● **Records provided**
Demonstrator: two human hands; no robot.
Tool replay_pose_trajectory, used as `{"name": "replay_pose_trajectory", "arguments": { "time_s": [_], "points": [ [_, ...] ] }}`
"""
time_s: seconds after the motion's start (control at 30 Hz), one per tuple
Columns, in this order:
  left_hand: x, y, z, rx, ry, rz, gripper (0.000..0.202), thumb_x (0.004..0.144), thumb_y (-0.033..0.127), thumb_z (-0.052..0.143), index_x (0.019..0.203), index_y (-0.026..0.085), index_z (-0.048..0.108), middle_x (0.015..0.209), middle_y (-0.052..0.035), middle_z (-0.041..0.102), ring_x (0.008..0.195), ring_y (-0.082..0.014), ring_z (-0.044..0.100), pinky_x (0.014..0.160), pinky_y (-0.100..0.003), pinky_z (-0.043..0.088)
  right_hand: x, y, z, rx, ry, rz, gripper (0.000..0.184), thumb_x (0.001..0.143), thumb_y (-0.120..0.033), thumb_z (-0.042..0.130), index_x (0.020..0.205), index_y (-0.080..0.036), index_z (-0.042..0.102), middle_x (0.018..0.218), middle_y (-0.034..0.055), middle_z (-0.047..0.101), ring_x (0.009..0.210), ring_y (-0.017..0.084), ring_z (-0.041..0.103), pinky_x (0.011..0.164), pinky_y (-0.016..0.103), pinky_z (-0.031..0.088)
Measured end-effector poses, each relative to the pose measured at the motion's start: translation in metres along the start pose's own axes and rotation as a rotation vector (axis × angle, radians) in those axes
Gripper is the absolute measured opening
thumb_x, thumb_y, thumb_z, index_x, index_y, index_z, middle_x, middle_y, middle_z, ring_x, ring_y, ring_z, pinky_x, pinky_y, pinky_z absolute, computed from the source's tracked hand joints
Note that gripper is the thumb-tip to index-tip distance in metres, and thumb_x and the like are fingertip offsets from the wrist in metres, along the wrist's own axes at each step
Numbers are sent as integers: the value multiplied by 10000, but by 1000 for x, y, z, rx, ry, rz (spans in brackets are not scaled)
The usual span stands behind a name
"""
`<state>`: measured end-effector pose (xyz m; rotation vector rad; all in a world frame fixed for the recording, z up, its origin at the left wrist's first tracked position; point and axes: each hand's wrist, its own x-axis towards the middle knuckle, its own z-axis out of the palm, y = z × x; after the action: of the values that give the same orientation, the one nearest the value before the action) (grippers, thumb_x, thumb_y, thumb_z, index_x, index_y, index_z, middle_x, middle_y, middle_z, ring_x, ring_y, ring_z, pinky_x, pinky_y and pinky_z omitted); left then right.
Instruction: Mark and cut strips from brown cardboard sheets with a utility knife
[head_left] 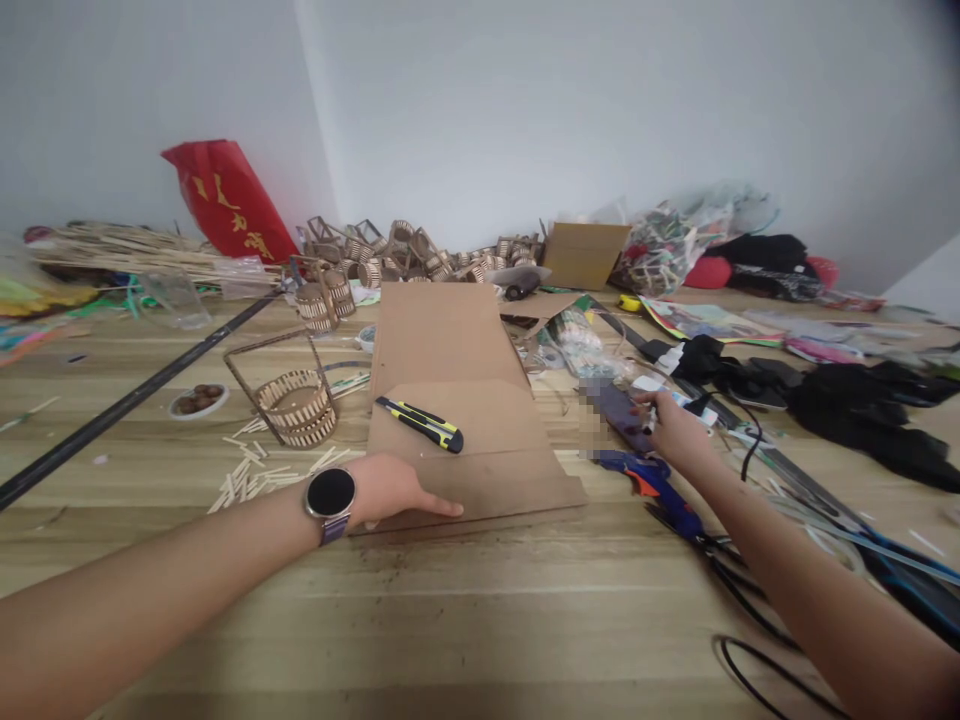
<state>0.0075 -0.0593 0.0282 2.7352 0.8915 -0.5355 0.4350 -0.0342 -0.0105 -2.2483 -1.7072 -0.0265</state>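
My left hand [405,487], with a round-faced watch [331,493] on its wrist, rests on the near end of a long flat piece of cardboard [450,345]. One digit stretches right along the cardboard; the other fingers are partly hidden. A yellow-and-black utility knife [421,424] lies on the cardboard beyond this hand. On the right, the fingers of my right hand [667,425] close at the edge of a dark phone [624,415], part of which is blurred out. Just below the phone lies a blue glue gun [675,505] with an orange trigger.
A bamboo basket [300,408] with a tall handle stands at left, by loose sticks [244,480] and a bowl [199,402] of brown balls. A black rod [142,395] lies diagonally. Small baskets [401,245] pile against the wall. Black cables [750,580] trail at right.
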Motion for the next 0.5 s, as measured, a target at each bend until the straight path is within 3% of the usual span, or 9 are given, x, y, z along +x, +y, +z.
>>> {"name": "replay_pose_trajectory", "arguments": {
  "time_s": [0.13,0.27,0.37,0.5],
  "points": [
    [-4,4,-3,49,-9,-50,765,817,-71,517,1361,466,552,455,74,478,437,-124,438,595,-203,400,-8,-24,-5,-58,-28,-18,360,906,-249,434,1186,-118,618,932,159,750,862,292,700,683,338,471],
    [-7,-2,-1,93,-15,-53,832,738,-3,684,1414,445,498,813,10,683,663,-173,630,648,-224,438,-17,-66,5,-88,-131,-85,312,932,-278,437,1107,-176,675,843,105,751,849,263,703,645,304,452],
    [-13,-4,4,103,-3,-66,719,785,172,745,1432,371,502,1031,-55,686,875,-234,672,654,-242,445,-15,-95,16,-109,-218,-139,288,920,-271,458,990,-175,721,871,129,753,859,264,705,634,299,443],
    [-24,0,20,74,133,-165,493,876,323,675,1358,274,585,1058,-82,667,923,-248,665,668,-269,465,-11,-120,25,-135,-277,-187,289,888,-211,470,982,-118,727,912,189,747,825,276,707,624,311,444]
  ]
}}
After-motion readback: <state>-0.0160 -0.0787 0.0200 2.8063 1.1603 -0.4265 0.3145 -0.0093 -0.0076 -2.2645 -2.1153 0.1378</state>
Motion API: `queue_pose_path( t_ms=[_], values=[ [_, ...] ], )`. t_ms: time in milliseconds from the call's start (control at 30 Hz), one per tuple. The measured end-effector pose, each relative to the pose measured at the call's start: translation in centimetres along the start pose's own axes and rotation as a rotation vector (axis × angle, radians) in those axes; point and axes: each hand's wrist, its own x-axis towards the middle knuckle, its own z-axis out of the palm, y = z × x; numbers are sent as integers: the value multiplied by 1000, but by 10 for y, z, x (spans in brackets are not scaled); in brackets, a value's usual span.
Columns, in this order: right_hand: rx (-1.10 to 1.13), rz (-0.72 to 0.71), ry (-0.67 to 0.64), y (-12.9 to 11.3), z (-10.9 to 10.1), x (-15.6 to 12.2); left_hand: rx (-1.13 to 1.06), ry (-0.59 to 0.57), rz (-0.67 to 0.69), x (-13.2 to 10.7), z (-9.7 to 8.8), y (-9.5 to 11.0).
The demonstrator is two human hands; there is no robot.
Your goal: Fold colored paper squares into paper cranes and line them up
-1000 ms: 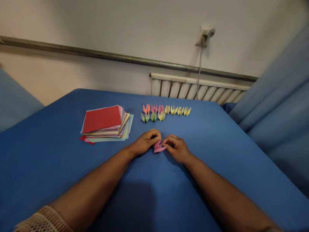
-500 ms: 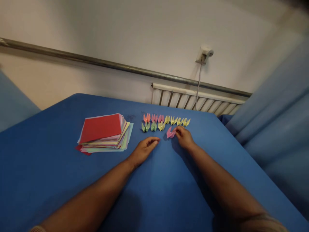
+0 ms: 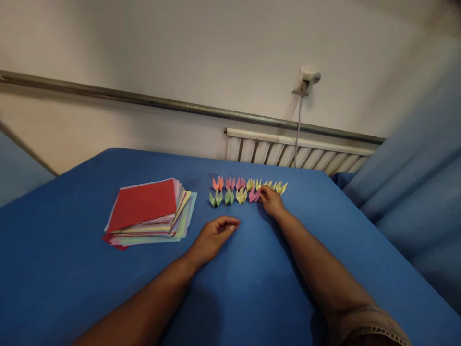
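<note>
My right hand (image 3: 272,201) pinches a pink paper crane (image 3: 254,194) by one pointed end, at the right end of the front row of folded cranes. Beside it in that row stand a yellow crane (image 3: 241,195) and two green ones, one of them this green crane (image 3: 229,196). Behind is a row with an orange crane (image 3: 218,183), pink cranes (image 3: 230,183) and several yellow cranes (image 3: 250,184), some partly covered by my right hand. My left hand (image 3: 215,239) rests near the blue surface in front of the rows, holding nothing, thumb and loosely curved fingers slightly apart.
A stack of coloured paper (image 3: 144,204) with a red sheet on top lies to the left on the blue table (image 3: 230,288). Behind run a metal rail (image 3: 162,101) and a radiator (image 3: 264,150). A cable hangs from the wall socket (image 3: 305,81). Blue curtains (image 3: 414,182) border the right.
My right hand has moved the pink crane away from me, into line with the front row. My left hand stays nearly where it was. The view has shifted slightly.
</note>
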Motion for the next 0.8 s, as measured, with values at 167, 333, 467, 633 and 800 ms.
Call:
queue_pose_path(
  t_ms=[167,333,467,633,800],
  values=[
    [-14,-15,1,-6,0,-4,35,22,-10,0,0,2],
    [-19,-39,15,-12,0,-6,36,10,-33,0,-1,3],
    [-6,-53,12,-16,0,-8,44,14,-41,0,-1,3],
    [-8,-27,12,-13,2,-10,46,17,-47,0,0,6],
    [-26,-7,8,-10,3,-9,49,21,-56,-1,0,8]
  ],
)
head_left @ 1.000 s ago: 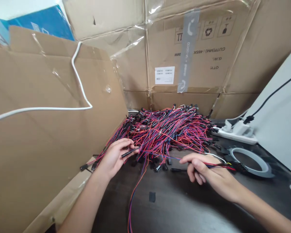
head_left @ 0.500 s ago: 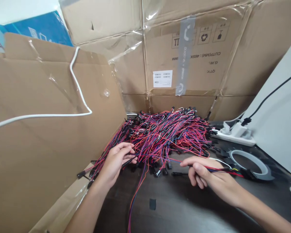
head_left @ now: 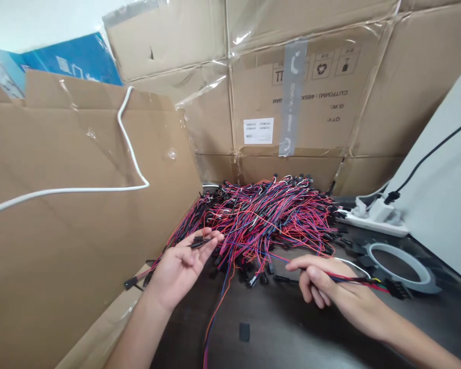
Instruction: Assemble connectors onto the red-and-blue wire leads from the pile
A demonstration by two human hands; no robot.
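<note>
My left hand (head_left: 182, 269) is turned partly palm up at the front left of the wire pile, fingers curled around a few short black tubes (head_left: 200, 242). My right hand (head_left: 330, 287) pinches a wire harness (head_left: 353, 280) of red, dark and other coloured wires between thumb and forefinger. The harness's black connector (head_left: 397, 288) sticks out past the wrist side. Thin red and blue wires run from the right fingertips toward the pile (head_left: 269, 215) of red and blue wires with black ends. Whether they reach my left hand is hidden.
A roll of grey tape (head_left: 401, 264) lies on the dark table (head_left: 292, 333) at right, before a white power strip (head_left: 372, 223). Cardboard boxes (head_left: 311, 113) stand behind; a cardboard panel (head_left: 80, 241) with a white cable (head_left: 61, 190) stands left. A small black square (head_left: 244, 332) lies in front.
My left hand has rolled palm up and its fingers have opened somewhat, showing the black tubes. My right hand keeps its pinch on the harness. The view has tilted slightly upward.
</note>
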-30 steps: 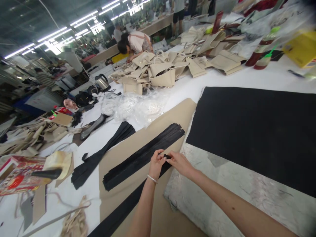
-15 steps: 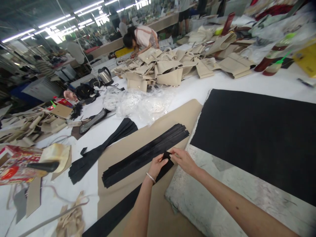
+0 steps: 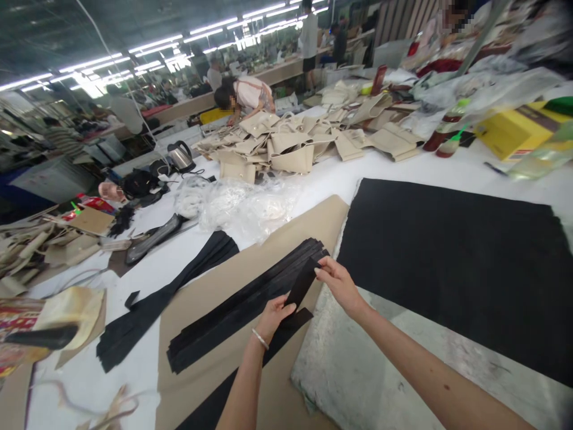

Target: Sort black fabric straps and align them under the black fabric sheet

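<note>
Between my hands a black strip (image 3: 302, 283) is stretched at a slant. My left hand (image 3: 274, 318), with a bracelet at the wrist, is closed on its lower part, thumb on top. My right hand (image 3: 336, 283) pinches the upper end between thumb and fingers. Under my left hand and forearm lies another long black strip (image 3: 210, 401). Just beyond, a stack of black strips (image 3: 237, 316) rests on a beige sheet (image 3: 273, 254). Farther left, a fanned bundle of black strips (image 3: 165, 292) lies partly on the white table.
To the right, a black sheet (image 3: 447, 257) covers part of a pale, worn slab (image 3: 358, 358). Crumpled clear plastic (image 3: 250, 203) and a heap of beige pieces (image 3: 290, 146) lie behind. A kettle (image 3: 180, 156) stands at the back left. A person (image 3: 253, 92) bends over the far side.
My right hand has lifted the strip's end up and away from my left hand, so more of the strip shows between them. The camera view has turned to the right.
</note>
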`<move>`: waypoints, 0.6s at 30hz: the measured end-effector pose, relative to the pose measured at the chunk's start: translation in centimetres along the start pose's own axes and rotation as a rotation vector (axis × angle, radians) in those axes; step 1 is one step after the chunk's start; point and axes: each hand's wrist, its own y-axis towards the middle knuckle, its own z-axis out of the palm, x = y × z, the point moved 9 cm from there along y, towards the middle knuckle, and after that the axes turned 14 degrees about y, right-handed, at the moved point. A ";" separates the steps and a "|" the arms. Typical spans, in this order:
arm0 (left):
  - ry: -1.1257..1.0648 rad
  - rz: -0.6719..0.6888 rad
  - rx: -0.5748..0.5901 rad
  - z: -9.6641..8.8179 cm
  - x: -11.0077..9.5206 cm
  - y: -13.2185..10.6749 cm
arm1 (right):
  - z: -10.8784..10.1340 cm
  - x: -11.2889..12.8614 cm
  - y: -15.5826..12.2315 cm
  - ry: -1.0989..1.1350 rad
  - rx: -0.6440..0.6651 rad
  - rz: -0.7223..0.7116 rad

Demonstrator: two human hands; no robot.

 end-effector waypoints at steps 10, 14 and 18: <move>0.252 -0.011 0.092 -1.4 -3.8 0.7 | -15.7 9.7 -3.4 0.271 -0.507 -0.118; 0.331 -0.109 0.249 0.1 -3.5 0.2 | -25.0 10.6 -9.1 0.316 -0.803 -0.134; 0.382 -0.203 0.379 2.1 -2.3 0.4 | -34.2 8.5 -17.0 0.290 -1.053 -0.138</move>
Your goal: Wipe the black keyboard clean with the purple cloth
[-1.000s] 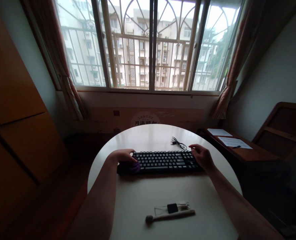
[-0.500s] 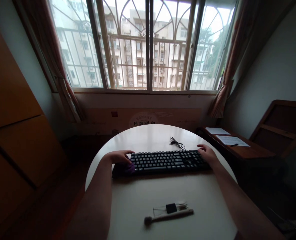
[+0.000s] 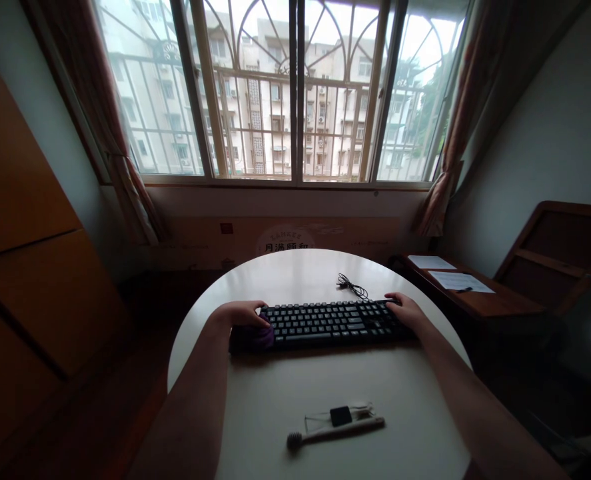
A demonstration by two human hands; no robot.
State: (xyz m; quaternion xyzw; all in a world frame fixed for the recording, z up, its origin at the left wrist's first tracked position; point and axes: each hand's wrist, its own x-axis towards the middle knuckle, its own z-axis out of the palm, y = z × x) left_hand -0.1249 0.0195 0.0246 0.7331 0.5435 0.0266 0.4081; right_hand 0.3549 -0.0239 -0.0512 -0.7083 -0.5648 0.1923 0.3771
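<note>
A black full-size keyboard (image 3: 320, 321) lies across the white round table (image 3: 275, 280). At its left end, my left hand (image 3: 242, 313) is closed on a bunched purple cloth (image 3: 261, 335), which covers the leftmost keys; part of its grip is hidden. My right hand (image 3: 406, 312) grips the right end of the keyboard by its far corner, over the number pad. Behind the keyboard lies its coiled black cable (image 3: 352, 287), held in a bundle.
Nearer to me on the table are a toothbrush (image 3: 335, 432) with dark bristles and a small black square piece (image 3: 340, 417) with a clear, thin-framed tool. To the right, papers (image 3: 460, 281) and a pen (image 3: 465, 289) lie on a wooden chair (image 3: 518, 303). A barred window (image 3: 295, 93) is ahead.
My left hand and the purple cloth have shifted slightly right along the keyboard. My right hand has come a little left over the number pad. The view has moved slightly.
</note>
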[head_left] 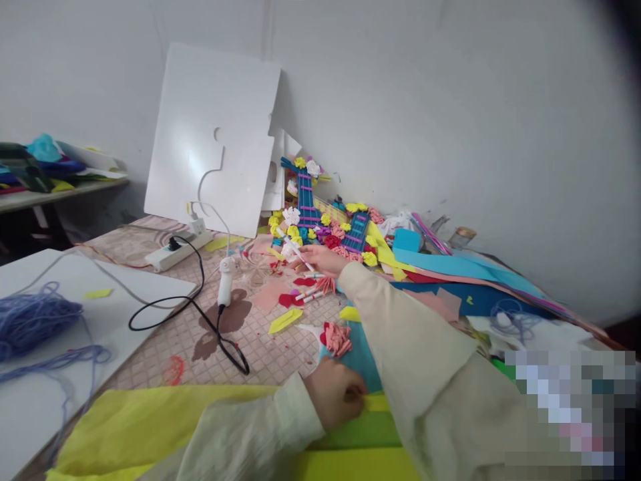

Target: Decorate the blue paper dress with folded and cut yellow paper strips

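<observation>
My right hand point(324, 260) reaches toward the back of the table. Its fingers are closed on a slim white pen point(294, 246), tilted above the paper flowers. Nearer to me, my left hand point(336, 394) is curled with fingers pinched at the folded edge of a yellow paper sheet point(175, 414). A pink crumpled paper flower point(338, 339) lies just beyond the left hand, on blue paper point(361, 354). More white pens point(311, 294) rest below my right hand, among red paper scraps point(289, 300).
Behind my right hand stand blue guitar-shaped pieces point(308, 197) decked with paper flowers. A white glue gun point(225, 284) with a looped black cord stands left of centre, near a power strip point(179, 250). Blue yarn point(37, 321) lies at left; a white board point(210, 140) leans on the wall.
</observation>
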A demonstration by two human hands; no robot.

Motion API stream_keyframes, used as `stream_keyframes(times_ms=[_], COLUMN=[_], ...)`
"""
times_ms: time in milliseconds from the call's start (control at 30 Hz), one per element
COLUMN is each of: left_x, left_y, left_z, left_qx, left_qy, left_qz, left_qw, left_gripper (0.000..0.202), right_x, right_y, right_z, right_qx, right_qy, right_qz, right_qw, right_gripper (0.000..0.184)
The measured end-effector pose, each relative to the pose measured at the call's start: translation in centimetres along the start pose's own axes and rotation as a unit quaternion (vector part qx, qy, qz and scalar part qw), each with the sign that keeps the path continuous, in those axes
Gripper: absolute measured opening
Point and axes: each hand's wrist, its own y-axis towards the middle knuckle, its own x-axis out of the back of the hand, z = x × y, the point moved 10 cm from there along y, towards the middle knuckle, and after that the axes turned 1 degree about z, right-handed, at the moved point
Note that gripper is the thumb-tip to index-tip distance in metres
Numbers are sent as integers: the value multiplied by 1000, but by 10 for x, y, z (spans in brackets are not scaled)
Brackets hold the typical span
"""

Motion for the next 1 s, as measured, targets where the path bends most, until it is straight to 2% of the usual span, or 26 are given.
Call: stream_keyframes(times_ms=[167, 467, 733, 1000], left_x=[0, 2, 3, 2], left_y=[0, -1, -1, -1], left_z=[-1, -3, -2, -4], left_qx=[-10, -2, 11, 5], left_qy=[-6, -8, -4, 5], left_qz=[0, 1, 3, 7], left_qw=[1000, 1000, 1000, 1000], left_gripper=[26, 26, 25, 24], right_x=[-3, -11, -21, -21], right_y=[-18, -7, -2, 0], right_z=[-7, -42, -40, -54], right_qx=[-12, -50, -36, -30], right_qy=[151, 291, 349, 320], right_qz=[-10, -29, -12, -44], right_qw=[988, 955, 936, 946], right_gripper=[15, 27, 26, 26])
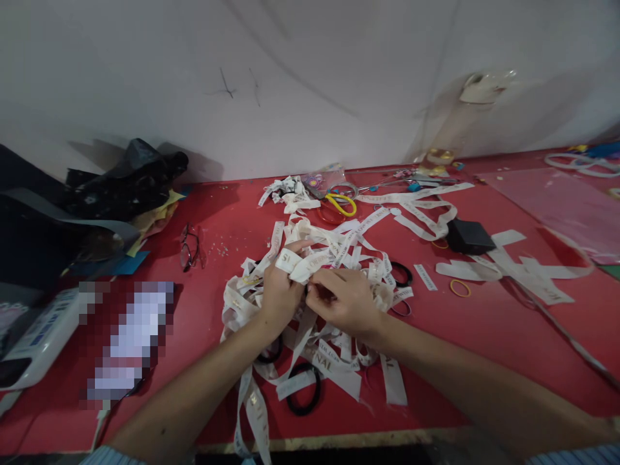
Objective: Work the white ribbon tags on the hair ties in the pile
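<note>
My left hand and my right hand meet over the heap of white printed ribbon, which I take as my landmark on the red table. Both hands are closed on one loop of that ribbon: the left thumb and fingers pinch its folded end from the left, and the right fingertips press on it just beside them, so the two hands nearly touch. The loop sits on top of the heap, at its near middle, raised a little off the table.

Under my wrists, on the near side of the heap, lies a black hair tie among loose ribbon ends. Another black hair tie lies at the heap's right edge. Past the heap, toward the wall, are yellow-handled scissors. To the right of the heap stands a small black box, with a yellow rubber band near it. Well to the left of the heap lie eyeglasses, and farther left a black plastic bag against the wall.
</note>
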`<state>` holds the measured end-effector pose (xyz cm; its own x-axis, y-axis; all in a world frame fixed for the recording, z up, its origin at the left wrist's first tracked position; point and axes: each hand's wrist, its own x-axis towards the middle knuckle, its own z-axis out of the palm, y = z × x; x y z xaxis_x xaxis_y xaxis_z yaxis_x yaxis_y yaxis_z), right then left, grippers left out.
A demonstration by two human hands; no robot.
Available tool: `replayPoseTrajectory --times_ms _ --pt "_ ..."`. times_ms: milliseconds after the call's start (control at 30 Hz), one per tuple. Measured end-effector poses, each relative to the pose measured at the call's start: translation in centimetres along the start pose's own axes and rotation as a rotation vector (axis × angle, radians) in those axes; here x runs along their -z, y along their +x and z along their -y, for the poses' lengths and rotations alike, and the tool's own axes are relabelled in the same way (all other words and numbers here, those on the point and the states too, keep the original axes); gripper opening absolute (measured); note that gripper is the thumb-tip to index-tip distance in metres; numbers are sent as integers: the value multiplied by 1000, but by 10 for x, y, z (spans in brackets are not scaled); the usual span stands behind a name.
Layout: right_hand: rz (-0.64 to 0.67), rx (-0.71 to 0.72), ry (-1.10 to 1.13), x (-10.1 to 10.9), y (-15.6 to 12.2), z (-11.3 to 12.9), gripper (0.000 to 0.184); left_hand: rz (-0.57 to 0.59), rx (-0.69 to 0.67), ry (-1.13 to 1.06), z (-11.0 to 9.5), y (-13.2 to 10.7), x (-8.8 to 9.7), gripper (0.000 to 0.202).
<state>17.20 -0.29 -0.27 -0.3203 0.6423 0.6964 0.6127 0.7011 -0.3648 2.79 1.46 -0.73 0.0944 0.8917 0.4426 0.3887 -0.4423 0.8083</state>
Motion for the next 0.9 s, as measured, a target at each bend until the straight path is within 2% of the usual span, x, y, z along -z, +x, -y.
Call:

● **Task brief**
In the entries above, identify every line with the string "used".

● **Reply to the exercise**
Tool replay_pose_trajectory, used as `{"name": "replay_pose_trajectory", "arguments": { "time_s": [_], "points": [ [_, ...] ] }}`
Motion API stream_keyframes, used as `stream_keyframes(times_ms=[_], COLUMN=[_], ...)`

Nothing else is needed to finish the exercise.